In der Demokratischen Republik Kongo gibt es außerdem 322 mutmaßliche Ebola-Fälle. In beiden Ländern haben sich 501 Menschen erholt. Die Sterblichkeitsrate beträgt 40 %. Die Regierung der Demokratischen Republik Kongo hat den Ausbruch von Ebola am 15. Mai bekannt gegeben.

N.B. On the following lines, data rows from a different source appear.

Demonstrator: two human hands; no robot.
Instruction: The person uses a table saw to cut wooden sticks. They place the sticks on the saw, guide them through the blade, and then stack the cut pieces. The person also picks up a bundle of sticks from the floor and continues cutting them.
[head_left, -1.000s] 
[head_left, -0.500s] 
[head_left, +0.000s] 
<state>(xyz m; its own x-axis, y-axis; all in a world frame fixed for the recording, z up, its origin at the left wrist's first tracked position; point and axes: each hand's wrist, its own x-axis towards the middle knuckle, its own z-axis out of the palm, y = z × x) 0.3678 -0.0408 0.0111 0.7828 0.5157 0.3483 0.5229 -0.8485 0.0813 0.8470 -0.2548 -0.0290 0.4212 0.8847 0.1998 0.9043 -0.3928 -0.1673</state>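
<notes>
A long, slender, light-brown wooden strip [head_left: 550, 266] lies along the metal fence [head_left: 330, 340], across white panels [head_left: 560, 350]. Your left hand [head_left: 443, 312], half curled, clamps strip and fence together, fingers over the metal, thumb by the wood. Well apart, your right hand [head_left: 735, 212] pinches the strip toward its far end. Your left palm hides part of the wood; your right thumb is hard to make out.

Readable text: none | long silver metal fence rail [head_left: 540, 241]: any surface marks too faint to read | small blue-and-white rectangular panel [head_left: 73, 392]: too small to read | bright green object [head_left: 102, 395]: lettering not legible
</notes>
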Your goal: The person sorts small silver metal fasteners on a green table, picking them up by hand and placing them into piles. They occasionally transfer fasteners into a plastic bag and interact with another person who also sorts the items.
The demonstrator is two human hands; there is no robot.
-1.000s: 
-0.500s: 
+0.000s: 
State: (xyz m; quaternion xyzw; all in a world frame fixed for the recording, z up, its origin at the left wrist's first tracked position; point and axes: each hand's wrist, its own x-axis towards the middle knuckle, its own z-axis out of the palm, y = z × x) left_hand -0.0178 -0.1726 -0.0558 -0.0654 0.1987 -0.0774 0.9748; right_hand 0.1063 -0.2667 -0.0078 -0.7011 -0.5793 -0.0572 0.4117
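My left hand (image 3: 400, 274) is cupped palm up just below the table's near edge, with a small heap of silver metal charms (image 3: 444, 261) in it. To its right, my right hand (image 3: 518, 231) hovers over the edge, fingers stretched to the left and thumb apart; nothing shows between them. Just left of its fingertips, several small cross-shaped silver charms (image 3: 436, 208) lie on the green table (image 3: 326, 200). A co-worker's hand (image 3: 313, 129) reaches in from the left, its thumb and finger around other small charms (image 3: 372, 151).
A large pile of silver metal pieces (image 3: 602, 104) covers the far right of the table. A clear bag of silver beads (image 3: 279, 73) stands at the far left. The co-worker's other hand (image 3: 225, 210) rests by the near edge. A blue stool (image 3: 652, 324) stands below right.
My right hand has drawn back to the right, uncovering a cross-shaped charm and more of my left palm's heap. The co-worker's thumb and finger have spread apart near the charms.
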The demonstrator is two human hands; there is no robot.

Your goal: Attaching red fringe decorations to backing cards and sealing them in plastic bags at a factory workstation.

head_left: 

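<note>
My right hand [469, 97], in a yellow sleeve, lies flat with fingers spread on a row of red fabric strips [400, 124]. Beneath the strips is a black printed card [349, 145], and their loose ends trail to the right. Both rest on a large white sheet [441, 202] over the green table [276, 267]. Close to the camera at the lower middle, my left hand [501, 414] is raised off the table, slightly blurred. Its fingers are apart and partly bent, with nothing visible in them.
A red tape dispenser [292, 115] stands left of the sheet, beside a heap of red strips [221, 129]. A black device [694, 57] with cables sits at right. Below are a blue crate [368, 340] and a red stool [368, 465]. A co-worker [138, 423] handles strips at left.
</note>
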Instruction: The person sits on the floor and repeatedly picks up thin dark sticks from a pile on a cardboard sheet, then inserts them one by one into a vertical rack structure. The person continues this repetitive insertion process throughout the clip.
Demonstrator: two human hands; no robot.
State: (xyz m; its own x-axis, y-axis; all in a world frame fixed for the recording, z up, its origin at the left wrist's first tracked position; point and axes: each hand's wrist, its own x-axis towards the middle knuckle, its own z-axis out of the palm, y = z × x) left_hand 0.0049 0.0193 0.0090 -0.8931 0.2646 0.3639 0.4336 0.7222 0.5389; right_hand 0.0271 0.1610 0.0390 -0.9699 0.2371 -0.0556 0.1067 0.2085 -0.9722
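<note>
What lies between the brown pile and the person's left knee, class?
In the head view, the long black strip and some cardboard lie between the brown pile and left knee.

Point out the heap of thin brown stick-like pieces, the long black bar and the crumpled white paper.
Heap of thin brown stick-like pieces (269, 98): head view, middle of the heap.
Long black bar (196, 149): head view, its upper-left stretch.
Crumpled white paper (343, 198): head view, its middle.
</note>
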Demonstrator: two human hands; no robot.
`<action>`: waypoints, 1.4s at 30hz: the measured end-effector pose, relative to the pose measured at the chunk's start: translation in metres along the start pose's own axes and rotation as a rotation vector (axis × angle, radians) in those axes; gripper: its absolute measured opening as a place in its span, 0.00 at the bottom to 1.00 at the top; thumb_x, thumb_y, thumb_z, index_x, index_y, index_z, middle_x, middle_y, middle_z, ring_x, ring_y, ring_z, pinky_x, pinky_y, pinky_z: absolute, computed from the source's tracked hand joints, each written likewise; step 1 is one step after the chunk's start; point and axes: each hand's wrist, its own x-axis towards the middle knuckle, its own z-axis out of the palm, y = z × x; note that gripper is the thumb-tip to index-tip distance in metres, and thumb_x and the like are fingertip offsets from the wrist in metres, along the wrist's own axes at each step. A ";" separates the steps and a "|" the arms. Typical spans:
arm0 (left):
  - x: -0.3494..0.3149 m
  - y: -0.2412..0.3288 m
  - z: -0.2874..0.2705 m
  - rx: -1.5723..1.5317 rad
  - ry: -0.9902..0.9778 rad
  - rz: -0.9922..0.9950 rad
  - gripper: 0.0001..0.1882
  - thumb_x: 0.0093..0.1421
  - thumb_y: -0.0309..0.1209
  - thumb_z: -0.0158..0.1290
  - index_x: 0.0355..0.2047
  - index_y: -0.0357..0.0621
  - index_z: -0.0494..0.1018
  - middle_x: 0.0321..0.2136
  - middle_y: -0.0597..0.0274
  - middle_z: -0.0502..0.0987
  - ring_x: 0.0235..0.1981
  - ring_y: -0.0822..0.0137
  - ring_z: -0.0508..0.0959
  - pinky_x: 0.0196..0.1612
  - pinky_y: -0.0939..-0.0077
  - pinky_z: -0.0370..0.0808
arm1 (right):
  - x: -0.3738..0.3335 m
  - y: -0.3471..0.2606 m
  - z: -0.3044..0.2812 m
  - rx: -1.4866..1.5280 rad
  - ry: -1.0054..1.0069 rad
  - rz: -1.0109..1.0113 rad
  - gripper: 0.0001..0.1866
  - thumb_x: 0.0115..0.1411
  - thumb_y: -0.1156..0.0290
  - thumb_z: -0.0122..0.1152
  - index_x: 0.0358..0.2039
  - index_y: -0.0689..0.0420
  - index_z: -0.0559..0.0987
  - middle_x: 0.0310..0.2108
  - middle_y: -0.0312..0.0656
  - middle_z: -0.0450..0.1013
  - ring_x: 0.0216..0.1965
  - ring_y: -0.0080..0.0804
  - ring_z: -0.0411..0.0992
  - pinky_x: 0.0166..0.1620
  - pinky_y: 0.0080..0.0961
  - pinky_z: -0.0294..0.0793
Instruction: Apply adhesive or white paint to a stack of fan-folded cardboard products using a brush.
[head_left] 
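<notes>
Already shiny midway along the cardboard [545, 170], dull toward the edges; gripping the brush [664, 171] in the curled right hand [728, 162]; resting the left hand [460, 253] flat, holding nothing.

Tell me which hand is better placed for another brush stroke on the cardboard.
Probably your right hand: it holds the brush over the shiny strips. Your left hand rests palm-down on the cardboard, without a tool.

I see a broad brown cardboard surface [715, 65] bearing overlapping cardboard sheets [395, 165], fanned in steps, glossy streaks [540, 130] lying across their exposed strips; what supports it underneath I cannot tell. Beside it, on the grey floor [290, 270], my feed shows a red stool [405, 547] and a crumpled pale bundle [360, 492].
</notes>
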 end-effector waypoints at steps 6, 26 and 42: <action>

Am selben Tag bestätigte das ugandische Gesundheitsministerium den ersten importierten Fall der Krankheit.
Der Generaldirektor der Weltgesundheitsorganisation erklärte am 17. Mai den Ausbruch von Ebola in der Demokratischen Republik Kongo und Uganda zum Notfallzustand im Bereich der internationalen Seuchenbekämpfung.
Die Epidemie befindet sich in der Provinz Ituri, die an Uganda grenzt.